25 de febrero de 2015 (15:39 CET)

La plana mayor del Ministerio de Fomento con la ministra, Ana Pastor; el secretario general de Infraestructuras, Manuel Niño González, y el presidente de Puertos de Estado, Jose Llorca Ortega, ofrecerán un pacto a los estibadores a cambio de asegurar la paz social y un compromiso de olvidarse de la huelga hasta las próximas elecciones. Explicarán a los afectados que el proyecto de reforma que presentaron ante Bruselas es una distracción para ganar tiempo y pedir aplazamiento sobre aplazamiento.

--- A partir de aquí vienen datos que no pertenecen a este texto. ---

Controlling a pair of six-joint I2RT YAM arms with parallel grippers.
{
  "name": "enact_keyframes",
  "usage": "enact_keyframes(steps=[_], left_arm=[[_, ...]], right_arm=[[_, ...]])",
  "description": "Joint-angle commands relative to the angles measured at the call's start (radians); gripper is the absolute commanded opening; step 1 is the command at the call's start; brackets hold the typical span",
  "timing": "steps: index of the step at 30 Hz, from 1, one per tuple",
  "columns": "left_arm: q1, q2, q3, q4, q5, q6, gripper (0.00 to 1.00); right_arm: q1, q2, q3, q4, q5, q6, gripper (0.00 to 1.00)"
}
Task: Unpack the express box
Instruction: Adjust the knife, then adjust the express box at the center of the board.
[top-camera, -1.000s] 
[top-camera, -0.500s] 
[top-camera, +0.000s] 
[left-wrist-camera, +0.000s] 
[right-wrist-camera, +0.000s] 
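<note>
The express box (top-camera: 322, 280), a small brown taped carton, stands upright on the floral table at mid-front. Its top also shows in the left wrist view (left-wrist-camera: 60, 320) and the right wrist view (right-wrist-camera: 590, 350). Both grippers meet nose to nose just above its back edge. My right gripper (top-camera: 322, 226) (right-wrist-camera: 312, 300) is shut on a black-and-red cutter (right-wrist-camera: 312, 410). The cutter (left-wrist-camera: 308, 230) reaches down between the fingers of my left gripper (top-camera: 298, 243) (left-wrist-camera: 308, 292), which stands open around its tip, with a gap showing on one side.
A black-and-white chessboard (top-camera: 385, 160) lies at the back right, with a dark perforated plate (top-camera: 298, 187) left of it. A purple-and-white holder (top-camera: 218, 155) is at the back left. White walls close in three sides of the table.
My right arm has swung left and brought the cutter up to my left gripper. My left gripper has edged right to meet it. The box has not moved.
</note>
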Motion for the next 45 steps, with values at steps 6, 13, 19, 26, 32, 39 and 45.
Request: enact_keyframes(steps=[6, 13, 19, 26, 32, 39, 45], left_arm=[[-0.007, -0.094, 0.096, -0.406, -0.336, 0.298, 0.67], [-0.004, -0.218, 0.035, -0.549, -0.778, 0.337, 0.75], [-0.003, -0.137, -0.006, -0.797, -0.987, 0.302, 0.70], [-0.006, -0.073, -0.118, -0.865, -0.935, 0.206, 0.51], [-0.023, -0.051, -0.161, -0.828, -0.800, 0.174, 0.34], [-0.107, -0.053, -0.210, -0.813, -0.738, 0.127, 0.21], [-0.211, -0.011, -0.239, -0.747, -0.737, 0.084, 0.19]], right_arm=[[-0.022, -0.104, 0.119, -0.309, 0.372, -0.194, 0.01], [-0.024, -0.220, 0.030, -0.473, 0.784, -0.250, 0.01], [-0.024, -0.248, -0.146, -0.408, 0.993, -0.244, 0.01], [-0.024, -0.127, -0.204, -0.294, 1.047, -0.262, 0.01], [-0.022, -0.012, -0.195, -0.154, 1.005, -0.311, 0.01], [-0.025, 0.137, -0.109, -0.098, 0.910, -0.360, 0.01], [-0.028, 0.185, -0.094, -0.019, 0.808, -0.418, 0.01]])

Creen poder llegar hasta octubre con esta táctica. Después ya será imposible ejecutar ninguna reforma por entrar en pleno periodo preelectoral, algo que entienden y respetan perfectamente en Bruselas. Insistirán que es lo mejor para ellos, los estibadores, y que el nuevo gobierno, sea cual sea, será el encargado de acatar la sentencia del alto tribunal europeo que obliga a liberalizar la estiba.

Llorca Ortega les garantizará la máxima complicidad por parte de las autoridades portuarias y también se comprometerá a tranquilizar los intereses privados de los operadores, que siempre son económicos (se entiende que mediante compensaciones).

Entre las notas preparatorias de las reuniones que se están manteniendo destacan tres grandes líneas argumentales complementarias. La primera es no afectar a la recuperación económica, a la reactivación del consumo, no perjudicar la reputación internacional de los puertos españoles y no proyectar una imagen de conflictividad en la prensa internacional. La segunda recuerda que sus condiciones son muy especiales, que han pasado lo peor de crisis con una gran comodidad y que mejor intentar ganar tiempo que exponerse a la crítica de la opinión pública por los altos sueldos del sector y las condiciones de privilegio laboral. Y, la tercera, convencer a los estibadores de que siempre han tenido el amparo total del ministerio, de Puertos de Estado y de las Autoridades Portuarias pero que ahora es Europa que impone los cambios.